§ Your assignment:
Each line from the first line of the entries through the line holding "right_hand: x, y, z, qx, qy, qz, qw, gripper" is to be restated word for word; nothing else, and no picture, belongs in the answer.
────────────────────────────────────────
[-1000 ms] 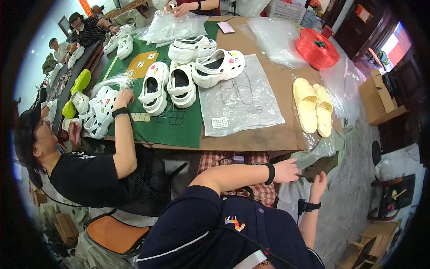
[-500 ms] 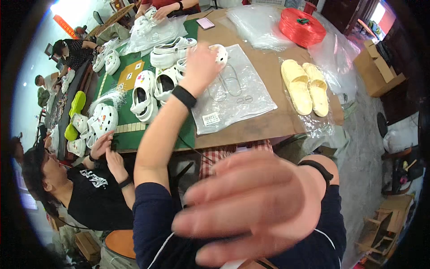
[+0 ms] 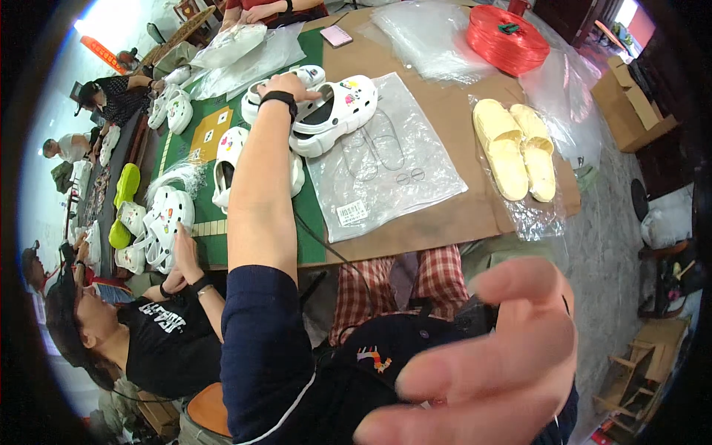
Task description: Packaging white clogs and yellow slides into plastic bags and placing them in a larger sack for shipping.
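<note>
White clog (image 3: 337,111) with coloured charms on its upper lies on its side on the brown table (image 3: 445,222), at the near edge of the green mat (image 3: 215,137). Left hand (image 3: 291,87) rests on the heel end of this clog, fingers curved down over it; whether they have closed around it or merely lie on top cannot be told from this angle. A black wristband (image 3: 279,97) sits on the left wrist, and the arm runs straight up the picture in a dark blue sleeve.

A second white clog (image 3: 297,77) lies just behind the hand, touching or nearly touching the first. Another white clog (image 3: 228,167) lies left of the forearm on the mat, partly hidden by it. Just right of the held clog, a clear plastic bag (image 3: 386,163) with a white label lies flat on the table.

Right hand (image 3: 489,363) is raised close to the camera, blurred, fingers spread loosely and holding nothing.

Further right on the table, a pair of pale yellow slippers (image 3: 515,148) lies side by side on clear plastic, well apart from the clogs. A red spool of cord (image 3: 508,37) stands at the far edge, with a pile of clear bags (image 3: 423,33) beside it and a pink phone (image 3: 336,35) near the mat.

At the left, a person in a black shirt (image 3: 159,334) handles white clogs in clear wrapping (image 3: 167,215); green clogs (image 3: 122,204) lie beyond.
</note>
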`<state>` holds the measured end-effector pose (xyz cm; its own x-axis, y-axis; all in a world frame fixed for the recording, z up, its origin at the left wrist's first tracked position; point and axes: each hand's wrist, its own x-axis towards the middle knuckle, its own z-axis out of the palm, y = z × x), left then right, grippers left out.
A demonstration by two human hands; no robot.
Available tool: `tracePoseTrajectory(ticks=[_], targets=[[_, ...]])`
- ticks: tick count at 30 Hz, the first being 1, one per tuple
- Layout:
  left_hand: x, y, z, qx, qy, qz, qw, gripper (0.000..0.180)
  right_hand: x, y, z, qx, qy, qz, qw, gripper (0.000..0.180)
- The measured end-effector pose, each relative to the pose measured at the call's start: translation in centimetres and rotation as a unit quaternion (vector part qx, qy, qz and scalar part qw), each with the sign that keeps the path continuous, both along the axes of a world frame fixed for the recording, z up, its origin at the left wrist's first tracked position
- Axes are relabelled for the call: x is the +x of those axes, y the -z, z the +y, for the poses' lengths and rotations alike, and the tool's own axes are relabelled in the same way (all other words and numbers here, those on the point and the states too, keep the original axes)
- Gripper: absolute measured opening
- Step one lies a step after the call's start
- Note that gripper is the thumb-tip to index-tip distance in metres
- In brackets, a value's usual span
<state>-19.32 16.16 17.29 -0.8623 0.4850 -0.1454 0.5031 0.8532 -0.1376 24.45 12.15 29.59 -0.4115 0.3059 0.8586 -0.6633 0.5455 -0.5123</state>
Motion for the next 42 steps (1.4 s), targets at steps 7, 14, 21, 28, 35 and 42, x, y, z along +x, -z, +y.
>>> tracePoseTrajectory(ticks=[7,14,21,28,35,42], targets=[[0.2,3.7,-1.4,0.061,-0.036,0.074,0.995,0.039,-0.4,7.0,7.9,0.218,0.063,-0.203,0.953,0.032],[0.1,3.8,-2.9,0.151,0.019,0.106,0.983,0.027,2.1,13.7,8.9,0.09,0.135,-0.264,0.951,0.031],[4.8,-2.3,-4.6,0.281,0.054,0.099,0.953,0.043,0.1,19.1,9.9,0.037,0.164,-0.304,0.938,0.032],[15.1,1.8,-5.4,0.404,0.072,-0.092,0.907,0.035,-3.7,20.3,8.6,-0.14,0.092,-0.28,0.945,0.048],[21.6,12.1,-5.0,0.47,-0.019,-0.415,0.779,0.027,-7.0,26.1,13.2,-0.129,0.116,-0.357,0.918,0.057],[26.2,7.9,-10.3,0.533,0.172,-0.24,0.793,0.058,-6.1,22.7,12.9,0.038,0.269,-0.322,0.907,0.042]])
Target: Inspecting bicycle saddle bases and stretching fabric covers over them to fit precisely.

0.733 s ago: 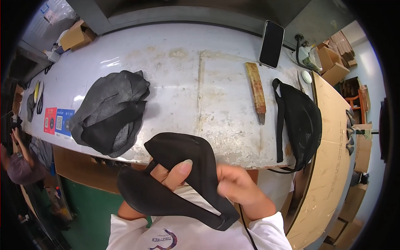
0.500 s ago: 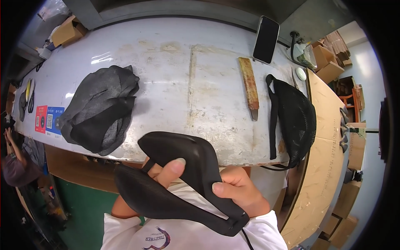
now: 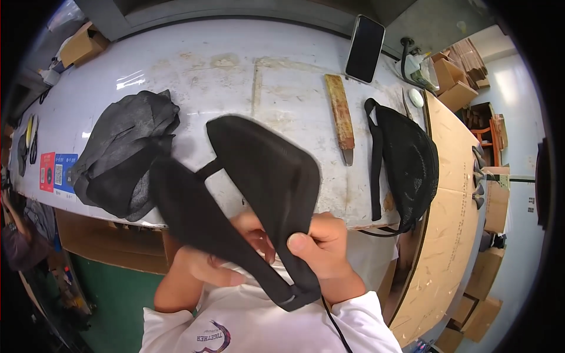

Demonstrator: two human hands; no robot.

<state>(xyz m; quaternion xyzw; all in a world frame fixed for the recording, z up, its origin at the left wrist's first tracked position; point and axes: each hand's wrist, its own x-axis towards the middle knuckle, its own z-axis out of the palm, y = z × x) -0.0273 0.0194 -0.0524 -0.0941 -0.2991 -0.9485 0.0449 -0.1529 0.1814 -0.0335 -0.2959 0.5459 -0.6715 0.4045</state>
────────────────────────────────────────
§ Answer for the task:
[-1000 ms] 
[-500 ms] 
[+0 ms] 
Task description: Packaging white clogs and yellow slides into plastic bags and placing them in a larger sack for shipping.
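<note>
White clog (image 3: 337,111) with coloured charms on its upper lies on its side on the brown table (image 3: 445,222), at the near edge of the green mat (image 3: 215,137). Left hand (image 3: 291,87) rests on the heel end of this clog, fingers curved down over it; whether they have closed around it or merely lie on top cannot be told from this angle. A black wristband (image 3: 279,97) sits on the left wrist, and the arm runs straight up the picture in a dark blue sleeve.

A second white clog (image 3: 297,77) lies just behind the hand, touching or nearly touching the first. Another white clog (image 3: 228,167) lies left of the forearm on the mat, partly hidden by it. Just right of the held clog, a clear plastic bag (image 3: 386,163) with a white label lies flat on the table.

Right hand (image 3: 489,363) is raised close to the camera, blurred, fingers spread loosely and holding nothing.

Further right on the table, a pair of pale yellow slippers (image 3: 515,148) lies side by side on clear plastic, well apart from the clogs. A red spool of cord (image 3: 508,37) stands at the far edge, with a pile of clear bags (image 3: 423,33) beside it and a pink phone (image 3: 336,35) near the mat.

At the left, a person in a black shirt (image 3: 159,334) handles white clogs in clear wrapping (image 3: 167,215); green clogs (image 3: 122,204) lie beyond.
</note>
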`<state>` holds the measured end-effector pose (xyz cm; its own x-axis, y-axis; all in a world frame fixed for the recording, z up, its origin at the left wrist's first tracked position; point and axes: each hand's wrist, its own x-axis towards the middle knuckle, its own z-axis out of the palm, y = z × x), left then right, grippers left out.
A demonstration by two human hands; no robot.
Available tool: `tracePoseTrajectory(ticks=[_], targets=[[_, ...]])`
- ticks: tick count at 30 Hz, the first being 1, one per tuple
- Layout:
  left_hand: x, y, z, qx, qy, qz, qw, gripper (0.000..0.180)
  right_hand: x, y, z, qx, qy, qz, qw, gripper (0.000..0.180)

The answer requires no further additions.